Task prompt: Repeat the records word for word, excluding any picture.
[[ Dataset open ]]
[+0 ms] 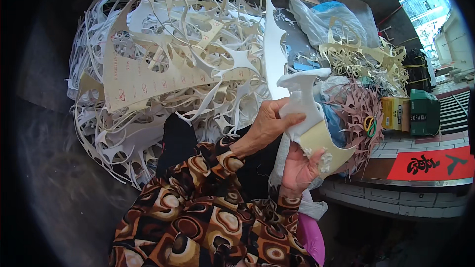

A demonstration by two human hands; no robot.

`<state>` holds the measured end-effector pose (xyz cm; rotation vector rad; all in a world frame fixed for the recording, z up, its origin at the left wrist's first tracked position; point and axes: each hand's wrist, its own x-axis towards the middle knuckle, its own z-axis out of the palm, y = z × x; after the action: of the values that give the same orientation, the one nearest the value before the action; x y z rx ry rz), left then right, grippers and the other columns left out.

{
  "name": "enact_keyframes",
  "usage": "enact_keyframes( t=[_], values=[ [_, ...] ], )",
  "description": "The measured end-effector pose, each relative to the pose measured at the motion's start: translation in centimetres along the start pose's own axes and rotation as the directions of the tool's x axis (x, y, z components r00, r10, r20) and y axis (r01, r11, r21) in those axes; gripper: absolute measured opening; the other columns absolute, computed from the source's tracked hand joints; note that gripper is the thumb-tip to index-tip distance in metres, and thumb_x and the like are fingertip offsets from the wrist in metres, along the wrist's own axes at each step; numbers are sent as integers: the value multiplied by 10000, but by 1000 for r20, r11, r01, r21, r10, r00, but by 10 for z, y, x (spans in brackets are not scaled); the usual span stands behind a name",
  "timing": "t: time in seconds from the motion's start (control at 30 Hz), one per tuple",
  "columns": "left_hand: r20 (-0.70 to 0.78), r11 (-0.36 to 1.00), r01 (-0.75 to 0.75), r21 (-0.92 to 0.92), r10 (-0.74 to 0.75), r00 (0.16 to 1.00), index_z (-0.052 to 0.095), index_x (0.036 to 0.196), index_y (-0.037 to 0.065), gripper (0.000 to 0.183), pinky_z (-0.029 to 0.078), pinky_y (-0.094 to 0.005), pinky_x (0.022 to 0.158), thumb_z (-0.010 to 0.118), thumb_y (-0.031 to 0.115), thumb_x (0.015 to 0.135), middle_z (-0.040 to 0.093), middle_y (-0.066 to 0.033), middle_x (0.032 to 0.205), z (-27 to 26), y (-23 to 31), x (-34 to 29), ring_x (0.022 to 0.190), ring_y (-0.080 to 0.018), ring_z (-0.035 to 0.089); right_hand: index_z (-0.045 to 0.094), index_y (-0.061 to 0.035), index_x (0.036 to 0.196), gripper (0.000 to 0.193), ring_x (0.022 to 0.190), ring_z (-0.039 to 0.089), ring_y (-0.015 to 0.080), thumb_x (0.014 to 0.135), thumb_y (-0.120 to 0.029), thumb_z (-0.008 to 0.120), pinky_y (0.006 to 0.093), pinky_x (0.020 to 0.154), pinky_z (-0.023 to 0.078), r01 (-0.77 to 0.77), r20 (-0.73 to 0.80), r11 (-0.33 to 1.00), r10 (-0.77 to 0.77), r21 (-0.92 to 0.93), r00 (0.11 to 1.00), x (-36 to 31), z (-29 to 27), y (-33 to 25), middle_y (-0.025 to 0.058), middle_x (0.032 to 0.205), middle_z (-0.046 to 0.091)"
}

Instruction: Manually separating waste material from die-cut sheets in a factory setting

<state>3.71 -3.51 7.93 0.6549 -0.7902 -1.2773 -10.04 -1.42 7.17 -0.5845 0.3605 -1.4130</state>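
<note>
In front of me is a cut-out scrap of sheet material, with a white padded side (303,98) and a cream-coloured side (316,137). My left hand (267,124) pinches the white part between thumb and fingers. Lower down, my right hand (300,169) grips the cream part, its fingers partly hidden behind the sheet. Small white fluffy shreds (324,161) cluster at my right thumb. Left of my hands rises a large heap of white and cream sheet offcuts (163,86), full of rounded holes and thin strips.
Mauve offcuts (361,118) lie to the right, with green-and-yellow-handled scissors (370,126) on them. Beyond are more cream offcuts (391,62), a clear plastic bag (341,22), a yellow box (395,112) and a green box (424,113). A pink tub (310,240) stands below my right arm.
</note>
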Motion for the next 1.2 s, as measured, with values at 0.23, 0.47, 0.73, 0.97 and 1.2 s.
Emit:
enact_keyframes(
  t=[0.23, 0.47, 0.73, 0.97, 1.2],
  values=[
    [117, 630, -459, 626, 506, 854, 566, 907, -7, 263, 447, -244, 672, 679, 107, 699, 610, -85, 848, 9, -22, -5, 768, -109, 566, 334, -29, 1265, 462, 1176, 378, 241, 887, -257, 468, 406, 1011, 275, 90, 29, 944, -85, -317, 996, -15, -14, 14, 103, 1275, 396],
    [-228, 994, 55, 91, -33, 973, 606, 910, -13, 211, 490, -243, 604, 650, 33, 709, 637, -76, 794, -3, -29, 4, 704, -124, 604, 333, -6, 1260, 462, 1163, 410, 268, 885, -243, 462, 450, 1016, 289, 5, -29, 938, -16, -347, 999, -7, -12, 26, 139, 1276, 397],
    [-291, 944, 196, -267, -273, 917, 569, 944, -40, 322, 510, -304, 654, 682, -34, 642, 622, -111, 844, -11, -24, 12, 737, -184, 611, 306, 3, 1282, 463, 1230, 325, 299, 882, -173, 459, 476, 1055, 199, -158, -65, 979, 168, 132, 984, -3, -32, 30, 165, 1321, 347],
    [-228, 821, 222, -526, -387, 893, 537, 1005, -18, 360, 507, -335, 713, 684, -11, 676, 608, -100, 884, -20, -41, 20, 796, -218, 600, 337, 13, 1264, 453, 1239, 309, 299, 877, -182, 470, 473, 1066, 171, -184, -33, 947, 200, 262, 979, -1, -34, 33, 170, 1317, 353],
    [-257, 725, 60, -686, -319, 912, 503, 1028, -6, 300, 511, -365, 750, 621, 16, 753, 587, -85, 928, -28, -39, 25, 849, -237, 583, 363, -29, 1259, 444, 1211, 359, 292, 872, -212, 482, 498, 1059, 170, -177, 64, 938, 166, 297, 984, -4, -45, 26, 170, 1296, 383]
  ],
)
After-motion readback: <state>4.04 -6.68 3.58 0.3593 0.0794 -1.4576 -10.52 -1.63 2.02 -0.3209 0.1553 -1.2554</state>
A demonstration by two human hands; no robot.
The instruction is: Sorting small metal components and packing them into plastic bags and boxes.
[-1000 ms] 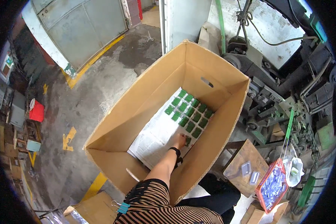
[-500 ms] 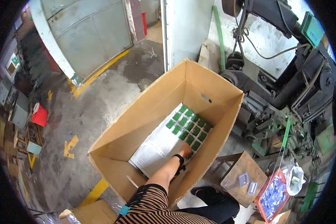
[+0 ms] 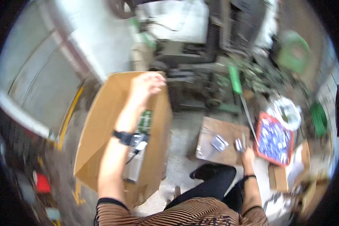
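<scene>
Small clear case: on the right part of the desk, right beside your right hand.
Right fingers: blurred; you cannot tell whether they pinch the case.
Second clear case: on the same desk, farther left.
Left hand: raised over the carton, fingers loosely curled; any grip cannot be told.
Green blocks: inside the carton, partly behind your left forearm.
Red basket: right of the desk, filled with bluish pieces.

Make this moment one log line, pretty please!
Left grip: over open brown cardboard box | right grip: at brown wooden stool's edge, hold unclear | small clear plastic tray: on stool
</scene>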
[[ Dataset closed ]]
Answer for this exercise:
[+0 ms] 

A demonstration by two human hands; no robot.

`<state>` holds the measured end-effector pose (xyz cm; rotation vector rad; all in a world frame fixed for the recording, z up, its origin at the left wrist's first tracked position; point and axes: each hand's wrist, its own x-axis towards the middle knuckle, its own z-axis out of the palm, y = z × x; after the action: of the values that give the same orientation, the one nearest the value before the action; x y z rx ry rz), left then right, grippers and the other columns left out.

{
  "name": "enact_keyframes",
  "usage": "enact_keyframes( t=[_], values=[ [_, ...] ], )",
  "description": "The measured end-effector pose, each relative to the pose measured at the motion's start: translation in centimetres along the start pose's own axes and rotation as the directions of the tool's x axis (x, y, z components r00, r10, r20) and y axis (r01, r11, r21) in those axes; gripper: absolute measured opening; the other columns absolute, computed from the source's tracked hand joints; note that gripper is the thumb-tip to index-tip distance in metres, and thumb_x and the like are fingertip offsets from the wrist in metres, along the wrist's own axes at each step; numbers are sent as integers: the value multiplied by 10000, but by 1000 for r20, r11, r01, r21, r10, r00, but by 10 for z, y, x (spans in brackets are not scaled); the usual span stands behind a name",
  "timing": "t: time in seconds from the motion's start (control at 30 Hz), one per tuple",
  "columns": "left_hand: r20 (-0.70 to 0.78), r11 (-0.36 to 1.00), r01 (-0.75 to 0.75), r21 (-0.92 to 0.92), r10 (-0.74 to 0.75), r00 (0.16 to 1.00), index_z (-0.052 to 0.095), index_x (0.036 to 0.196), index_y (-0.037 to 0.065), gripper (0.000 to 0.183), pinky_z (-0.029 to 0.078), pinky_y (-0.094 to 0.005), pinky_x (0.022 to 0.158), thumb_z (-0.010 to 0.118), thumb_y (-0.031 to 0.115), thumb_x (0.015 to 0.135), middle_z (-0.040 to 0.093), middle_y (-0.066 to 0.033), middle_x (0.032 to 0.205), z (-27 to 26), y (-23 to 31), x (-34 to 29), ring_x (0.022 to 0.190), ring_y (-0.080 to 0.018), ring_z (-0.035 to 0.089); right_hand: index_z (-0.045 to 0.094), index_y (-0.061 to 0.035), index_x (0.036 to 0.196), gripper (0.000 to 0.193), ring_x (0.022 to 0.190), ring_z (-0.039 to 0.089), ring_y (-0.015 to 0.080), thumb_x (0.014 to 0.135), thumb_y (-0.120 to 0.029), thumb_z (-0.008 to 0.120), pinky_y (0.006 to 0.093), pinky_x (0.020 to 0.154), pinky_z (-0.023 to 0.078), r01 (-0.77 to 0.77), r20 (-0.73 to 0.80), r11 (-0.33 to 1.00), r10 (-0.77 to 0.77), r21 (-0.92 to 0.93), r00 (0.11 to 1.00), x (-36 to 31), z (-29 to 27), y (-33 to 25), middle_y (-0.025 to 0.058), middle_x (0.032 to 0.205), middle_z (-0.046 to 0.091)"
}

Instruction: Manually separating waste material from die-cut sheets in a factory setting

<state>3.71 -3.51 7.93 0.6549 -0.7902 -1.2773 -10.04 -1.42 7.17 -0.5845 0.3605 -1.4130</state>
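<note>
In front of me is a cut-out scrap of sheet material, with a white padded side (303,98) and a cream-coloured side (316,137). My left hand (267,124) pinches the white part between thumb and fingers. Lower down, my right hand (300,169) grips the cream part, its fingers partly hidden behind the sheet. Small white fluffy shreds (324,161) cluster at my right thumb. Left of my hands rises a large heap of white and cream sheet offcuts (163,86), full of rounded holes and thin strips.
Mauve offcuts (361,118) lie to the right, with green-and-yellow-handled scissors (370,126) on them. Beyond are more cream offcuts (391,62), a clear plastic bag (341,22), a yellow box (395,112) and a green box (424,113). A pink tub (310,240) stands below my right arm.
</note>
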Motion for the next 1.2 s, as measured, with values at 0.23, 0.47, 0.73, 0.97 and 1.2 s.
Emit:
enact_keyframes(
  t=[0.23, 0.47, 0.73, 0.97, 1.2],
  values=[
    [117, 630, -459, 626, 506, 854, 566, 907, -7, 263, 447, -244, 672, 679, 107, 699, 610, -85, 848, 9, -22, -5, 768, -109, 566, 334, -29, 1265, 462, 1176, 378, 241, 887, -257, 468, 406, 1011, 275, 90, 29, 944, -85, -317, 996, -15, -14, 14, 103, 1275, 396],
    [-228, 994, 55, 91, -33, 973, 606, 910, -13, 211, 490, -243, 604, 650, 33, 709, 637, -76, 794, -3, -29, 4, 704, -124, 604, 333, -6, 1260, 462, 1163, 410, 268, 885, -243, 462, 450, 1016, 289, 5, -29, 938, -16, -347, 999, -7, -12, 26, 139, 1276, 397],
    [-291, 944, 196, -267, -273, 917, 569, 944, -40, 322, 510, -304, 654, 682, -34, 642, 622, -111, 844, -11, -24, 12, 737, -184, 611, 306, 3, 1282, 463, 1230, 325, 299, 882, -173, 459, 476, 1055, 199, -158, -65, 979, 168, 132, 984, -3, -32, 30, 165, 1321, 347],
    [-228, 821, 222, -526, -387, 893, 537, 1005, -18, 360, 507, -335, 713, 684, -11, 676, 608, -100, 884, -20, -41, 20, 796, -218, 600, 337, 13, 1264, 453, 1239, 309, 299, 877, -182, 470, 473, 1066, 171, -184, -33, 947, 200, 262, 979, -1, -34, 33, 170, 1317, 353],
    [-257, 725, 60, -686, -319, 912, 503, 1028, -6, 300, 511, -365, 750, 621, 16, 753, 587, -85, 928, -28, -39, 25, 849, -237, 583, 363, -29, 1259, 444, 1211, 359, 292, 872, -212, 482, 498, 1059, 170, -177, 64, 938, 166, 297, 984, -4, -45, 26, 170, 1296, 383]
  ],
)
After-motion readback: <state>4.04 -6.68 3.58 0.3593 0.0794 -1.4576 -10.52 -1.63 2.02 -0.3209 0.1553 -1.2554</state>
A demonstration by two human hands; no robot.
The instruction is: Sorting small metal components and packing them into plastic bags and boxes.
[-1000 ms] 
[-500 ms] 
[+0 ms] 
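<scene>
Small clear case: on the right part of the desk, right beside your right hand.
Right fingers: blurred; you cannot tell whether they pinch the case.
Second clear case: on the same desk, farther left.
Left hand: raised over the carton, fingers loosely curled; any grip cannot be told.
Green blocks: inside the carton, partly behind your left forearm.
Red basket: right of the desk, filled with bluish pieces.

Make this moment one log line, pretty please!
Left grip: over open brown cardboard box | right grip: at brown wooden stool's edge, hold unclear | small clear plastic tray: on stool
</scene>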

Besides this answer, the exercise requires nothing else.